Search the data below for the word "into" and report how many lines contain it, with no added words.

== Record extracts ==
---

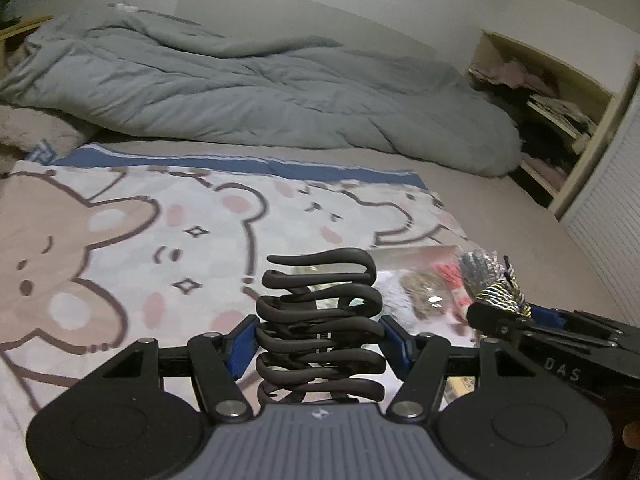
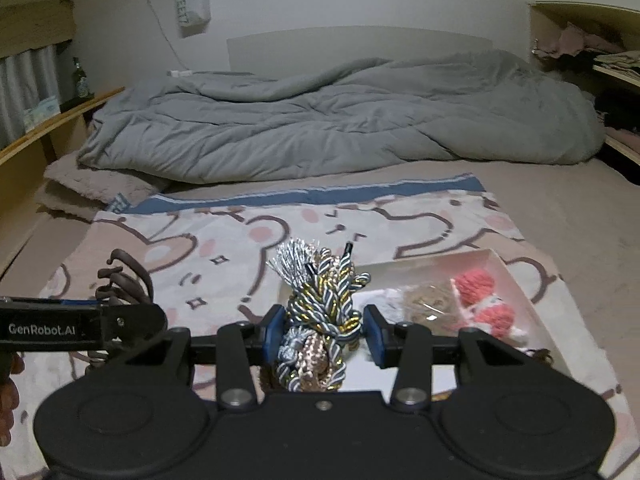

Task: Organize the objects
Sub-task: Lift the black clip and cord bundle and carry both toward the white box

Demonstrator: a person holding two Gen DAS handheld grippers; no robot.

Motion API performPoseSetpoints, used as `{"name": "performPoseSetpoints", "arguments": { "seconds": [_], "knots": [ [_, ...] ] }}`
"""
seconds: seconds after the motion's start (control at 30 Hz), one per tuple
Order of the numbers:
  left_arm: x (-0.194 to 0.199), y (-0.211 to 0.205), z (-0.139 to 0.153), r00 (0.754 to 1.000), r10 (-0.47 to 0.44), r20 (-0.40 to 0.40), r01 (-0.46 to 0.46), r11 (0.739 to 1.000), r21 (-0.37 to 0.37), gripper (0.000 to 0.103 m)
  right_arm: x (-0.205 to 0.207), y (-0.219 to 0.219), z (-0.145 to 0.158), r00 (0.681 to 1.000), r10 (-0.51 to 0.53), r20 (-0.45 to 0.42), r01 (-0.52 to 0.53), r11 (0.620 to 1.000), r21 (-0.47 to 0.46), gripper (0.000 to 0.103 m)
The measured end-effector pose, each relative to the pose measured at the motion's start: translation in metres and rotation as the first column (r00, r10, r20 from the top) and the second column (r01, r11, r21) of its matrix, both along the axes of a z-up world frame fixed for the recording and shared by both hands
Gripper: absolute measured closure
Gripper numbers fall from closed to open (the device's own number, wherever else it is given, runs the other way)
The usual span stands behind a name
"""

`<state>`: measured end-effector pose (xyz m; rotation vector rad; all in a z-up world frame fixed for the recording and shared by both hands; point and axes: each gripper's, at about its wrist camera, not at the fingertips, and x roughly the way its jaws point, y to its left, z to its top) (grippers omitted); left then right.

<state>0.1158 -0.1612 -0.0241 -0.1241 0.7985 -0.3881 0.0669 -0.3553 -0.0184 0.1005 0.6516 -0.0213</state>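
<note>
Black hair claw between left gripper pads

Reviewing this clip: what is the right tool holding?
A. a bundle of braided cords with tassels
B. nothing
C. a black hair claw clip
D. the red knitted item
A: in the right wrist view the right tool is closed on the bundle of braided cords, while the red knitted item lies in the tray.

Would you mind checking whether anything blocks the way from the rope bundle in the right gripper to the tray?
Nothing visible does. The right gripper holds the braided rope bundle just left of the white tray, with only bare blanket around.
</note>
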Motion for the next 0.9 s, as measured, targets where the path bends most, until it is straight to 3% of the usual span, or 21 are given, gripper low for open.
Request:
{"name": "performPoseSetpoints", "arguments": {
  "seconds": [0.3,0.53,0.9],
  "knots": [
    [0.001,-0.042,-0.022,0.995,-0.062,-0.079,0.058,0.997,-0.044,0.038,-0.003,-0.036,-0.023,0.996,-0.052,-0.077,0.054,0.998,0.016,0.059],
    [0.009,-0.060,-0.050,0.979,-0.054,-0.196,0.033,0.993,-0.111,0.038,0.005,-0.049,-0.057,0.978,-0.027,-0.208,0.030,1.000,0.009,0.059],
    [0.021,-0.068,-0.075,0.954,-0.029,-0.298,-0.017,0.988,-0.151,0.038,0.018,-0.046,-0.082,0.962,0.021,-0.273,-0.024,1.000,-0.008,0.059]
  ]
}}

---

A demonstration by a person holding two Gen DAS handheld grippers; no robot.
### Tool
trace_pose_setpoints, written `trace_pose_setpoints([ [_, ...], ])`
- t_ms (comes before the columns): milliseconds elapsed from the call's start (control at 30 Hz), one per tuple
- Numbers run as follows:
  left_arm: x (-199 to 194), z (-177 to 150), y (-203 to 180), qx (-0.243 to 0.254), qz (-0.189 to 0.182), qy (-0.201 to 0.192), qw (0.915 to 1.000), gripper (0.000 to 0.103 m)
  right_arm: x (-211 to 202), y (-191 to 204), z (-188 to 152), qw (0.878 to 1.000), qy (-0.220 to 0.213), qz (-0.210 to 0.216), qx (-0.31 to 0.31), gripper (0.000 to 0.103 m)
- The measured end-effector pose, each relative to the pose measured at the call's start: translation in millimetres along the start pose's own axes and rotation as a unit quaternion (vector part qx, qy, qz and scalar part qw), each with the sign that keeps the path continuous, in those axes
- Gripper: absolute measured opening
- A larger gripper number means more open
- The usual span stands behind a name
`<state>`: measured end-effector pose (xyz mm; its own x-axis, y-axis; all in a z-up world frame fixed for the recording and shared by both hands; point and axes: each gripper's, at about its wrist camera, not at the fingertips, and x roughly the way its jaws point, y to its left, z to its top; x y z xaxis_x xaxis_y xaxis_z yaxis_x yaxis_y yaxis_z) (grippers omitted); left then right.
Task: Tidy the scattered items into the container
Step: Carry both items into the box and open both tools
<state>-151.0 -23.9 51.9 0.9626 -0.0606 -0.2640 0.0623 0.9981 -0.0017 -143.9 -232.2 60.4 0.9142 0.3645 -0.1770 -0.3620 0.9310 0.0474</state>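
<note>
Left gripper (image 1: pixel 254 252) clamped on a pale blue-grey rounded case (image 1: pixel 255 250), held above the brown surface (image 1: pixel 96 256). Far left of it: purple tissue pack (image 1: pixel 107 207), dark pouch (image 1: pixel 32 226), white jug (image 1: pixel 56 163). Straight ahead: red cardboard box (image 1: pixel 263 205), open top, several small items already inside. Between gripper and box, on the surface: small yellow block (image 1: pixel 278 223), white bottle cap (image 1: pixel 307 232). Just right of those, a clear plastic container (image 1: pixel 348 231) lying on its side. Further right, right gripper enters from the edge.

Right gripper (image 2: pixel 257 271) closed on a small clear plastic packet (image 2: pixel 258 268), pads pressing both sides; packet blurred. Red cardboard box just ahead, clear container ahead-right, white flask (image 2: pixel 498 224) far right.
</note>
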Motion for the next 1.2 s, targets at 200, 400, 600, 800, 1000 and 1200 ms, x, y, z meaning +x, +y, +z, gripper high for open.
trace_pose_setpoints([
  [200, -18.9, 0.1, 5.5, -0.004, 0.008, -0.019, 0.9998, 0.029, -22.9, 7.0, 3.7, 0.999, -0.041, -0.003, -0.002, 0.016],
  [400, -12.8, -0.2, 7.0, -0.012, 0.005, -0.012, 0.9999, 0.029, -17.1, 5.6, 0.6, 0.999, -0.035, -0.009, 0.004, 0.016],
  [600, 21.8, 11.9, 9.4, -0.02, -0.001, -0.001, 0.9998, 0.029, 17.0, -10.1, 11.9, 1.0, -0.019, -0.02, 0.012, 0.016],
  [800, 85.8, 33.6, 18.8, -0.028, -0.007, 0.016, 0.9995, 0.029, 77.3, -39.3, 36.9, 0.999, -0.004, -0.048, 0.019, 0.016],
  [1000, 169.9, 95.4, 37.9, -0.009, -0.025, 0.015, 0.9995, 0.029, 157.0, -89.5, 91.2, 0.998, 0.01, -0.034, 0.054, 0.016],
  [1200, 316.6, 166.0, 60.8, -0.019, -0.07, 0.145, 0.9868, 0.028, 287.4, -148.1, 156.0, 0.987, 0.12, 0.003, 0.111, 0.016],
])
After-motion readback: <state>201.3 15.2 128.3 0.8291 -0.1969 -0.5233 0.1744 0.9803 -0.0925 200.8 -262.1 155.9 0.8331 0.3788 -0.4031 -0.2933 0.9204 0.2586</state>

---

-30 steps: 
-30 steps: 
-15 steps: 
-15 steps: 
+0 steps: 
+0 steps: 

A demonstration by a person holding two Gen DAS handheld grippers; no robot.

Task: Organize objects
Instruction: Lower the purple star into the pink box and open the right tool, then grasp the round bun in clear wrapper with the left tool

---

== Result for this exercise ==
3